Sabato 04 Maggio, presso l'EdelweissVILLAGE saranno presenti le ostetriche dello Studio di Arte Ostetrica MAIA per offrire momenti di educazione per la salute femminile.

Saranno a disposizione per parlare di PAP-TEST, di menopausa, di gravidanza e molto altro.

Sarà inoltre possibile prendere accordi per una valutazione professionale presso il loro studio con una scontistica dedicata.


Ogni donna dovrebbe sottoporsi con regolarità e con cadenza annuale a una visita ostetrico/ginecologica anche in assenza di particolari problemi o sintomi.

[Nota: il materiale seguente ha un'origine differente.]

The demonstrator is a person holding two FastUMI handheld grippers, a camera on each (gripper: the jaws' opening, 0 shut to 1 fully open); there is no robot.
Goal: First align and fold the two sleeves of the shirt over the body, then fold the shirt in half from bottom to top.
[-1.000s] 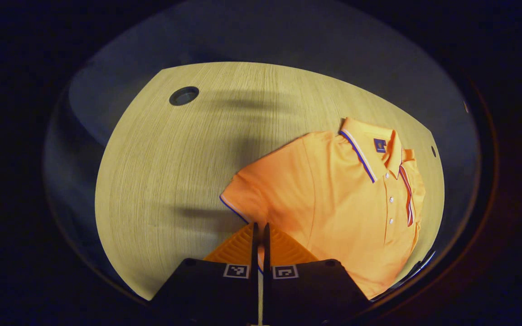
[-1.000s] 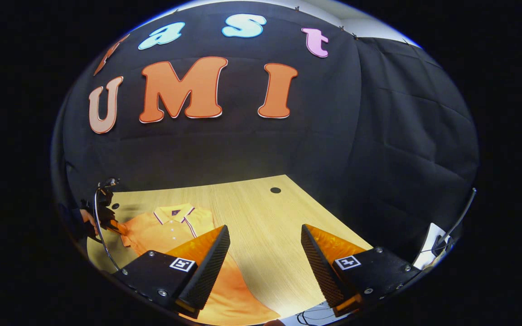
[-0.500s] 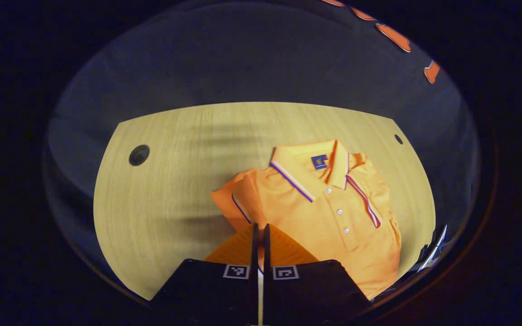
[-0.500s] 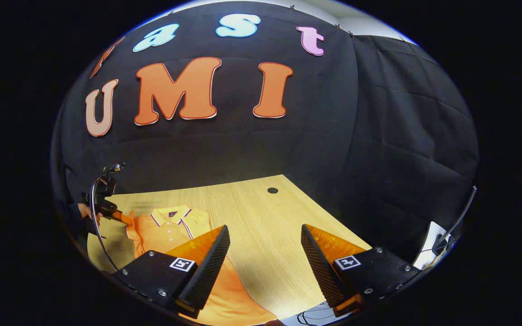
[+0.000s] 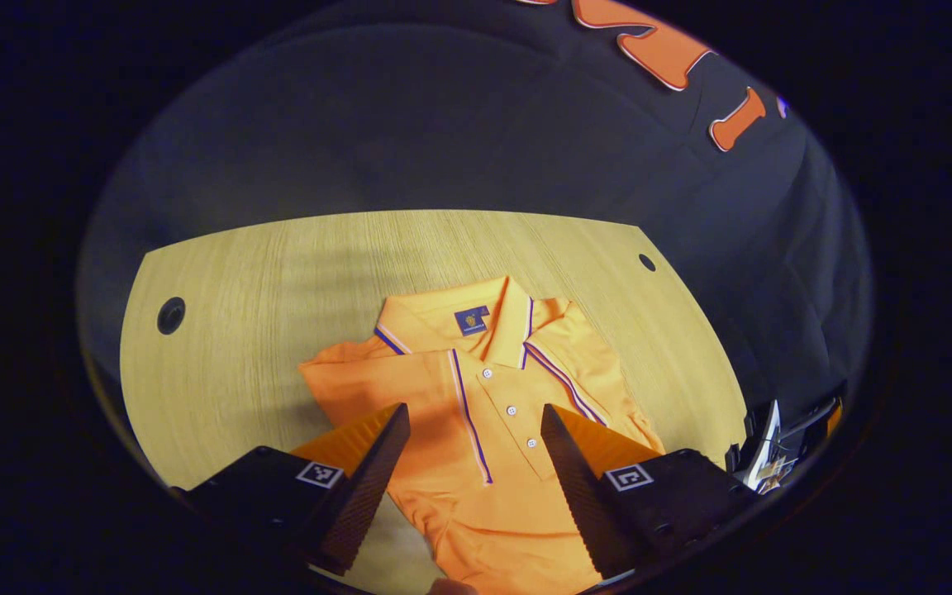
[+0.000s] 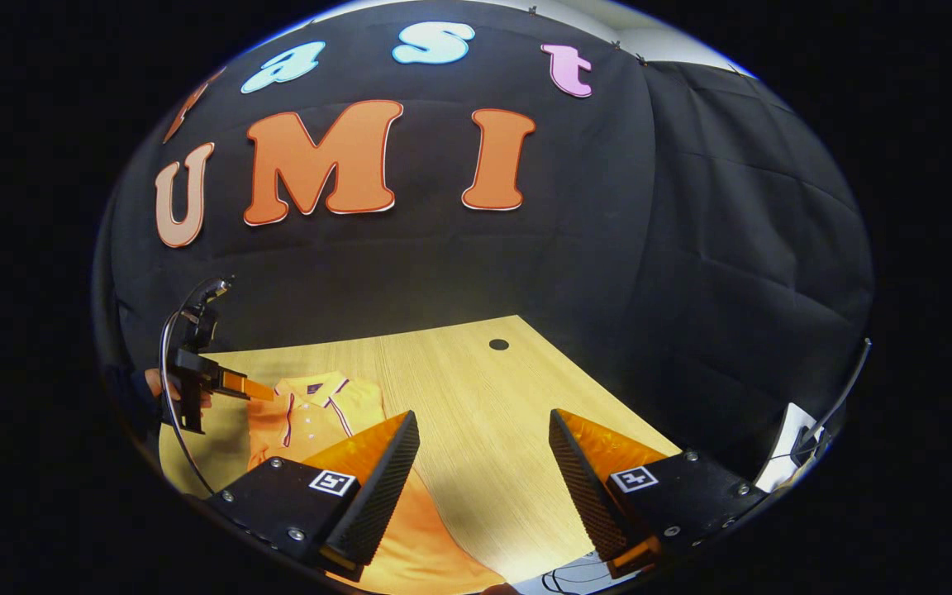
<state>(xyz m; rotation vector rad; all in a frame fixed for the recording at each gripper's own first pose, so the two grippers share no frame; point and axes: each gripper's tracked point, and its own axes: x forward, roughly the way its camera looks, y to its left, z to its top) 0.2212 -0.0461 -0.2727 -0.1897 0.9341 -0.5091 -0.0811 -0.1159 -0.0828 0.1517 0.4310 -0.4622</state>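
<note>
A: Jaws first. The left gripper [image 5: 469, 463] was clenched on the sleeve a second ago; now its fingers stand wide apart with nothing between them, hovering over the shirt [image 5: 476, 413]

B: So it has let go. And the right gripper [image 6: 484, 471]?

A: Spread apart too, empty, held off to the side over bare table [image 6: 476, 388], as it was a second ago. From its view you can see the left one [image 6: 220, 384] farther off, above the shirt's near shoulder

B: Where did the sleeve [image 5: 377, 384] end up?

A: Folded in over the chest, its striped cuff edge running down just beside the button placket. The shirt lies flat on the table, collar [image 5: 459, 318] away from the left gripper, hem toward it

B: Then that sleeve looks done

A: I'd judge so. The other side also seems tucked in, though I can't tell that for certain. If it is, the bottom-to-top fold is what remains
</note>
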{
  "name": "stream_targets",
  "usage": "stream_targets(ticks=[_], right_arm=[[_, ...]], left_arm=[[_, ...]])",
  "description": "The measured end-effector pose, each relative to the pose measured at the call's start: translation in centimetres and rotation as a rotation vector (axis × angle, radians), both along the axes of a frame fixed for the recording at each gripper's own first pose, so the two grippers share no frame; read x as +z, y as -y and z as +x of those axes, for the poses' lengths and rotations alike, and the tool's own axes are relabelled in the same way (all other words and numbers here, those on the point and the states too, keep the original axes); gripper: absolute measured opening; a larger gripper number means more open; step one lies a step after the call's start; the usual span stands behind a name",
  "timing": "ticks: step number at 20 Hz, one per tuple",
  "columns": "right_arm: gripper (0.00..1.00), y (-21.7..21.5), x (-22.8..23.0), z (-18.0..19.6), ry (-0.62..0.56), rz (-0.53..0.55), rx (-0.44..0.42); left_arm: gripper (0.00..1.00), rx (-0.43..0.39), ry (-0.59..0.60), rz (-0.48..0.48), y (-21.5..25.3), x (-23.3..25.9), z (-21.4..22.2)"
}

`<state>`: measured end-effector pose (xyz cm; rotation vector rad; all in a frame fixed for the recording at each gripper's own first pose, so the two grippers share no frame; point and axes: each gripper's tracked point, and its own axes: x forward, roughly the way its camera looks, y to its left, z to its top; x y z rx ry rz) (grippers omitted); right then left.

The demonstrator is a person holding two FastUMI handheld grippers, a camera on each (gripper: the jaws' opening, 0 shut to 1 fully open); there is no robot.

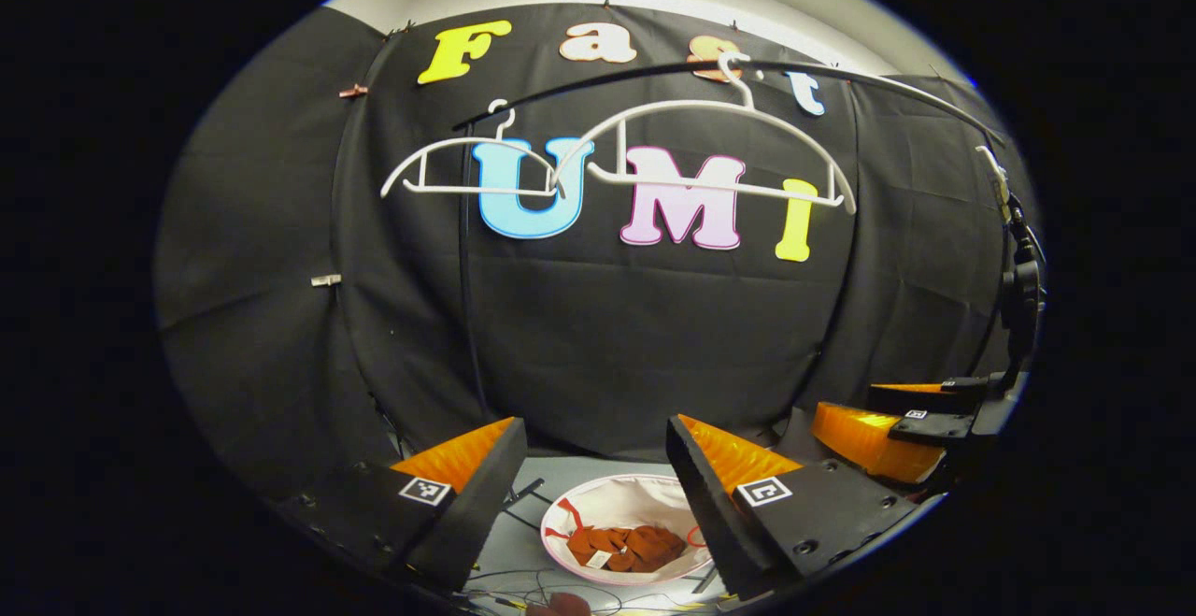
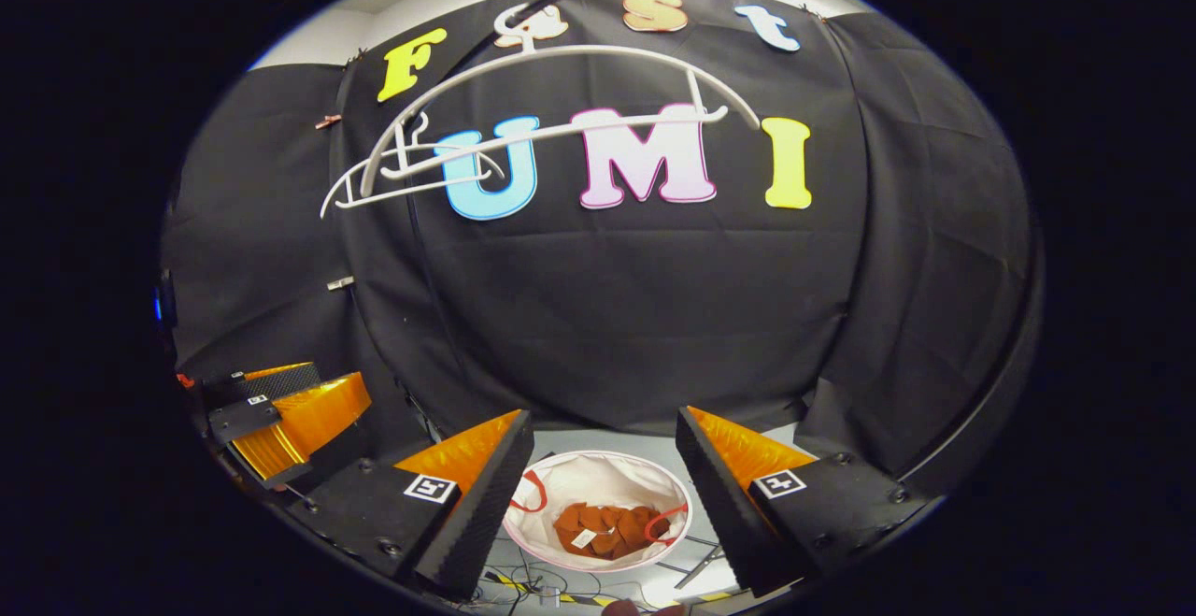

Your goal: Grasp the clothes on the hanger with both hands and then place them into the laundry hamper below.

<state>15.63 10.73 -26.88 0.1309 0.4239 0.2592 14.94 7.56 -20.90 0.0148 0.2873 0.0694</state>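
We held the left gripper (image 1: 590,466) and right gripper (image 2: 603,462) released, jaws apart, nothing between. At six o'clock below, rust clothes (image 2: 607,528) lay crumpled in the hamper (image 2: 598,472), their long axis unclear; two hangers (image 1: 691,153) hung bare at twelve.

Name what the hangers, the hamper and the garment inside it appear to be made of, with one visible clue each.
Hangers: probably moulded plastic; white, smooth, thin rounded bars.
Hamper: seemingly thin white fabric; wrinkled soft wall, round rim.
Garment: cloth, rust-brown and matte; it lies crumpled in folds.
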Motion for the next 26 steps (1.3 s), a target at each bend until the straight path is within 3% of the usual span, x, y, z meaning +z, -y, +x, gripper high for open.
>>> stream_targets(ticks=[12,19,21,22,26], right_arm=[[1.0,1.1,13.7,-6.2,0.249,0.03,-0.096],[1.0,2.9,21.3,-8.7,0.385,-0.008,-0.131],[0.94,3.5,23.2,-9.5,0.423,-0.002,-0.146],[1.0,3.9,24.2,-9.8,0.444,0.0,-0.151],[0.98,5.1,27.3,-11.6,0.514,-0.013,-0.169]], left_arm=[[0.95,-0.036,0.182,0.045,-0.2,11.4,-7.8],[0.95,-0.048,0.256,0.05,0.7,16.6,-10.7],[0.92,-0.043,0.287,0.064,0.9,18.3,-11.4],[0.92,-0.039,0.301,0.07,1.1,18.9,-11.8],[0.95,-0.028,0.325,0.082,1.9,20.3,-13.3]])
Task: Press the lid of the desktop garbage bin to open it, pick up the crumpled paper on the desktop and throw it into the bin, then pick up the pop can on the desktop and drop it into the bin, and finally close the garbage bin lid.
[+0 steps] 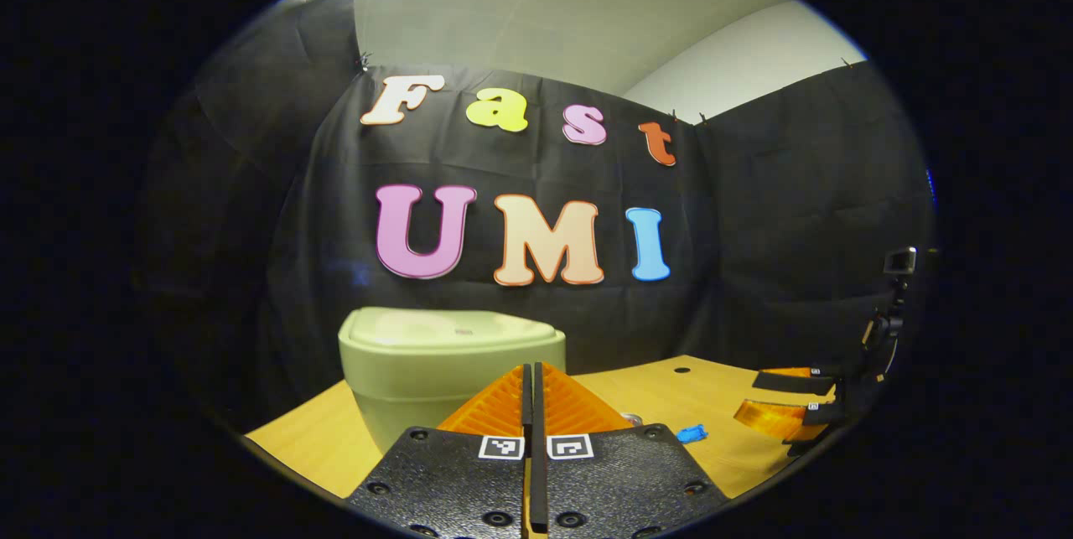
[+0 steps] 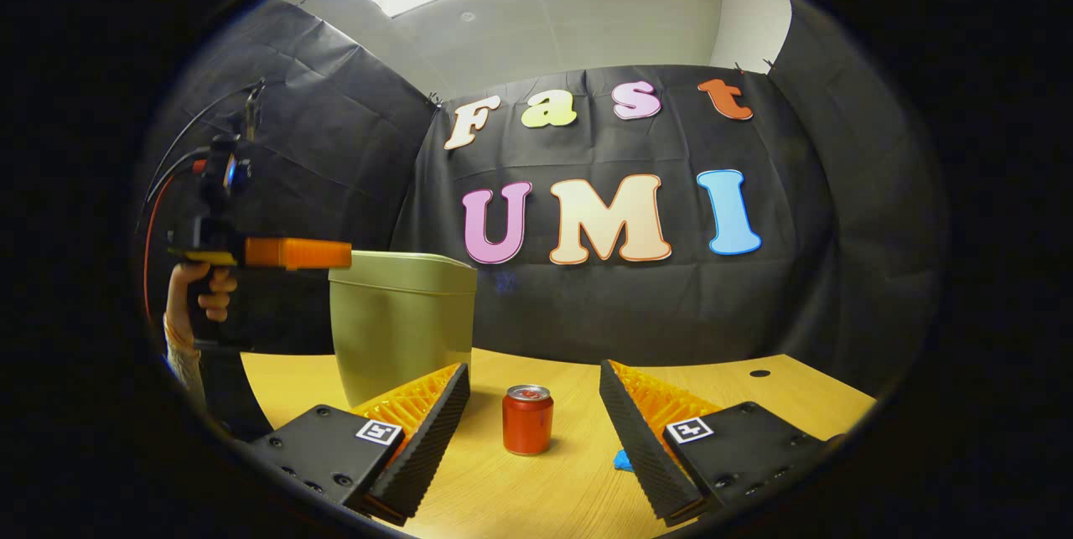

Con questa semplice visita è infatti possibile prevenire molti disturbi legati alla sfera ginecologica e verificare, per esempio, la regolarità del ciclo mestruale o la presenza di infezioni batteriche o fungine, molto comuni tra le donne con una vita sessuale attiva (Candida, Trichomonas eccetera). L'ostetrica è la persona più adatta alla quale chiedere consigli e chiarimenti su contraccezione e gravidanza, sugli gli strumenti più adatti per affrontare la menopausa in modo sereno limitandone gli effetti fastidiosi, o sulla eventuale necessità di eseguire controlli particolari.

Per quanto riguarda la prevenzione oncologica, in base alla storia familiare lo specialista ginecologo è in grado di determinare il rischio individuale di sviluppare un tumore e di programmare di conseguenza un calendario preciso degli esami di controllo da svolgere con regolarità.

Pap test

Il Pap test è un esame di screening proposto a tutte le donne fin dall'inizio dell'attività sessuale e comunque non oltre i 21 anni di età, fino ai 64 anni. Può essere eseguito anche nelle donne vergini (anzi, è indicato anche nel loro caso perché esistono forme, rare ma possibili, di tumore della cervice uterina che non dipendono dal virus dell'HPV, trasmesso sessualmente). Il test si ripete una volta ogni tre anni, a meno che l'esame non mostri anomalie che richiedono un controllo più frequente.

In anni recenti è stato introdotto anche il termine oltre il quale non è più necessario: secondo gli studi, una donna risultata negativa verso i 70 anni ha bassissime probabilità di sviluppare in seguito un tumore del collo dell'utero e può quindi sospendere i controlli (che vanno invece portati avanti se c'è qualcosa che non va o se risulta positiva per l'HPV).

Lo scopo del Pap test è di mettere in evidenza alterazioni precoci delle cellule della cervice uterina per prevenire l'insorgenza di un vero e proprio carcinoma del collo dell'utero. Insieme al Pap test, però, si procede sempre anche all'esecuzione di uno striscio vaginale per identificare eventuali infezioni o infiammazioni da cause anche banali come le infezioni da Candida. Per questa ragione alcuni ginecologi hanno accolto con diffidenza l'allungamento dell'intervallo tra un esame e l'altro. È bene però ricordare che si può eseguire un tampone o striscio vaginale senza Pap test. L'esame è meno fastidioso e meno costoso.

Pur essendo il Pap test un esame semplice, a basso contenuto tecnologico, in Italia lo eseguono otto donne su 10 nel Centro-Nord e solo sei su 10 nel Sud e nelle Isole: un divario che andrebbe rapidamente colmato. Un aiuto potrebbe venire nei prossimi anni dalla combinazione del Pap test con il test per la ricerca del DNA dell'HPV. Secondo le linee guida più recenti, infatti, unendo i due esami è possibile eseguire il Pap test una sola volta ogni cinque anni.